KINSHASA, Feb 14 (Reuters) - Congo is in talks with the IMF over a possible new loan agreement, two months after the Fund terminated a previous deal over lack of transparency in the country's booming but murky mining sector.
The International Monetary Fund halted a $250 million programme in December, saying that Congolese authorities had failed to provide sufficient information over the sale of the state's 25 percent stake in a copper mining project.
Democratic Republic of Congo's prime minister told journalists in the capital Kinshasa that he had held two meetings with the IMF's managing director Christine Lagarde during a trip to the United States earlier this week.

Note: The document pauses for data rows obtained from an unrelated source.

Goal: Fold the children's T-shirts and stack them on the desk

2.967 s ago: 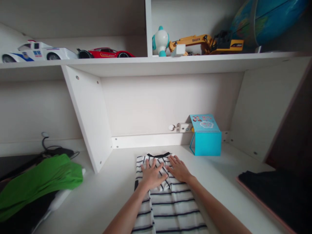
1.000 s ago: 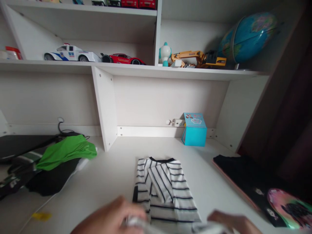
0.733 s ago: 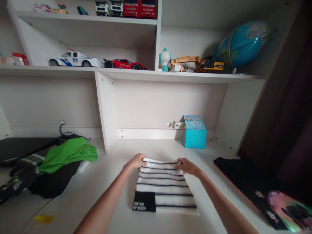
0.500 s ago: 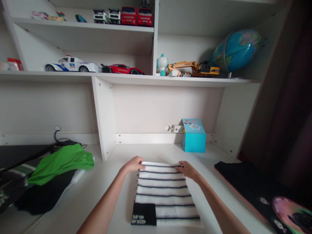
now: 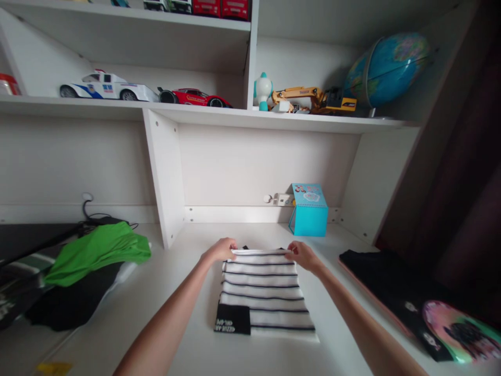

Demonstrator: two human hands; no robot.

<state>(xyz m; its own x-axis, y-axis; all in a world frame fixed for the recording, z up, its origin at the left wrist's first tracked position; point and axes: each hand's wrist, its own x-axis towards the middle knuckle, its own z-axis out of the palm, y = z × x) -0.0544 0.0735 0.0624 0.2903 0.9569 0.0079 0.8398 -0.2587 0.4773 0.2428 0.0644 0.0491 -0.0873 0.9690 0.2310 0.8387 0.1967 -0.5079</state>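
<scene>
A white shirt with black stripes [image 5: 262, 282] lies folded into a rough rectangle on the white desk, with a black lettered patch at its near left corner. My left hand [image 5: 222, 249] pinches the shirt's far left corner between thumb and fingers. At the far right corner, my right hand [image 5: 302, 254] pinches the same edge. The far edge is slightly raised between the two hands, and small black bits of cloth show just behind it.
Left lies a heap of clothes with a green garment [image 5: 99, 253] on top. Folded dark clothing [image 5: 391, 282] is at the right. A blue desk calendar [image 5: 311, 219] stands behind, under a shelf with toy vehicles and a globe [image 5: 391, 70]. Something yellow [image 5: 55, 368] shows at the bottom left.
The shirt and both hands appear slightly higher in the view, and dark cloth now shows behind the far edge. The view has tilted down a little. Both hands keep their pinch.
</scene>
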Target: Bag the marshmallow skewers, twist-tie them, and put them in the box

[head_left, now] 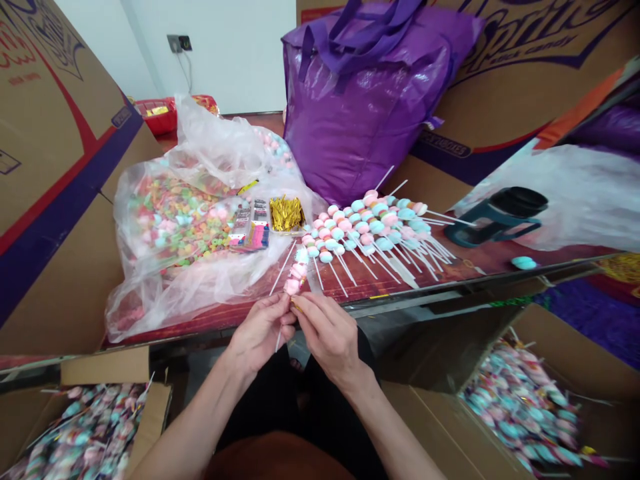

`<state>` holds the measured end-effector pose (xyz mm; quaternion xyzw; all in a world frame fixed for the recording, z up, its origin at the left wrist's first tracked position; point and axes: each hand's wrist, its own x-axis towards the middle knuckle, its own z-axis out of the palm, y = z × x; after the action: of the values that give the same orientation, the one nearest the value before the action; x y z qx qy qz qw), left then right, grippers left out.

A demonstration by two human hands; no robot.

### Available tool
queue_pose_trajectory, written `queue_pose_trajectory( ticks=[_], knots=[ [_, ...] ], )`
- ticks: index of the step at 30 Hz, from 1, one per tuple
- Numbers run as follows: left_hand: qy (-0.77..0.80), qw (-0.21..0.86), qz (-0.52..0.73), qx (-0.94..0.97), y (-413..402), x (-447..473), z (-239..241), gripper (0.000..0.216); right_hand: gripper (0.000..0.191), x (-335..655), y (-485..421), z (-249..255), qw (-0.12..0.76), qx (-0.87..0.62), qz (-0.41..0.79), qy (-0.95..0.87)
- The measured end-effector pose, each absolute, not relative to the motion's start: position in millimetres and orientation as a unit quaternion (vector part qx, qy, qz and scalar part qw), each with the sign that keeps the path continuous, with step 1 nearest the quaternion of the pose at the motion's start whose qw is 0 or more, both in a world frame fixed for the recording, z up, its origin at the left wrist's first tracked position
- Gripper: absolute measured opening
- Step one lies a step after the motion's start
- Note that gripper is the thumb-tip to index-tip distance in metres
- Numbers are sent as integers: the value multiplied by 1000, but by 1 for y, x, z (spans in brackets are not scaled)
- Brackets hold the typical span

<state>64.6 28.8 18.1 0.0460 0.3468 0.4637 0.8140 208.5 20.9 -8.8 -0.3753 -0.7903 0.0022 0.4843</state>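
Note:
Between my hands a marshmallow candy skewer (295,277) points away from me, pink and pale blue pieces on a white stick, with clear wrap seemingly around it. My left hand (260,330) is closed around the stick just under the candy. Against the same spot, my right hand (327,333) pinches a gold twist tie (296,305), mostly covered by the fingers. Just beyond lies a pile of similar candy skewers (367,227), their sticks fanned toward me. To its left, a small clear tub holds gold twist ties (287,213).
Large clear bags of gummies and marshmallows (185,220) cover the left of the red table (240,308). A purple bag (360,107) stands behind; a dark mug (495,217) sits right. Boxes of finished-looking skewers flank me below, left (90,433) and right (530,407).

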Motion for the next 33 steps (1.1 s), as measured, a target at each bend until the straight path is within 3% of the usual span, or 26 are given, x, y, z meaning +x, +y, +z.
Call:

'We are in agreement that this question of mining contracts, which blocked our relations, must be resolved,' Augustin Matata Ponyo Mapon said, adding that the IMF had said it was willing to start a new programme.
'There will be bilateral discussions between experts from the IMF and from the DRC to deal with this problem and provide the basis for a fresh start.'
Congo had previously promised to publish all extractive industry contracts as part of an IMF- and World Bank-backed programme to improve governance in a sector riddled with corruption.
Matata Ponyo said he had also met U.S. and World Bank officials during his trip, and said the government was committed to tackling graft in Congo, which is ranked as one of the worst places in the world to do business.
'We confirmed the determination of this government to put an end to bad governance in all sectors, including the mining sector,' he said.